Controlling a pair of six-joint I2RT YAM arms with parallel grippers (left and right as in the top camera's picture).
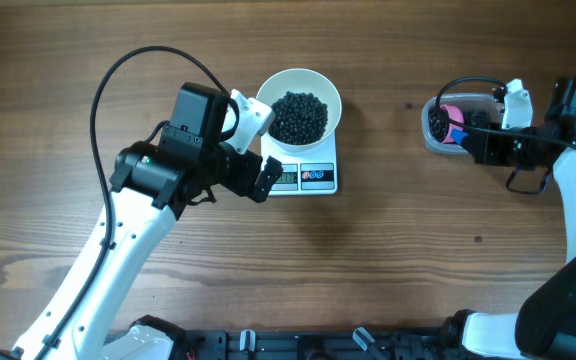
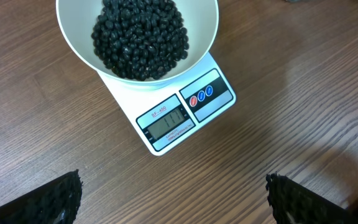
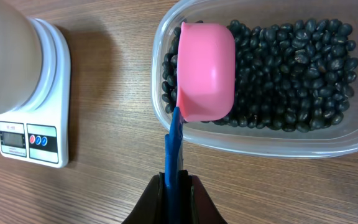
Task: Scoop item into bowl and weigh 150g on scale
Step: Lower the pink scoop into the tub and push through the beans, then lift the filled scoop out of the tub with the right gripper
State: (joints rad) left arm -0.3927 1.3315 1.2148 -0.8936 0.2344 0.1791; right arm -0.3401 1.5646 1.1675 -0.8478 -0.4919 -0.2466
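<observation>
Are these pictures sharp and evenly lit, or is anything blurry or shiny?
Overhead: even light, soft shadow by the scale. Left wrist: beans crisp, dark fingertips cut off at the bottom corners. Right wrist: sharp, mild sheen on the pink scoop.

The glossy white bowl (image 1: 320, 88) stands upright on the rear of the scale (image 1: 308, 178). A heap of small round black beans (image 1: 299, 116) fills its bottom, leaving the upper walls bare. The flat white scale lies on the table (image 1: 388, 260), its grey display and two round buttons uncovered at the front. More beans fill a clear tub (image 3: 278, 148) well apart.
</observation>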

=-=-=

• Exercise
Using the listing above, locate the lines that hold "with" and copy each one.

• Solved problem
Controlling a pair of six-joint I2RT YAM arms with parallel grippers (left and right as in the top camera's picture).
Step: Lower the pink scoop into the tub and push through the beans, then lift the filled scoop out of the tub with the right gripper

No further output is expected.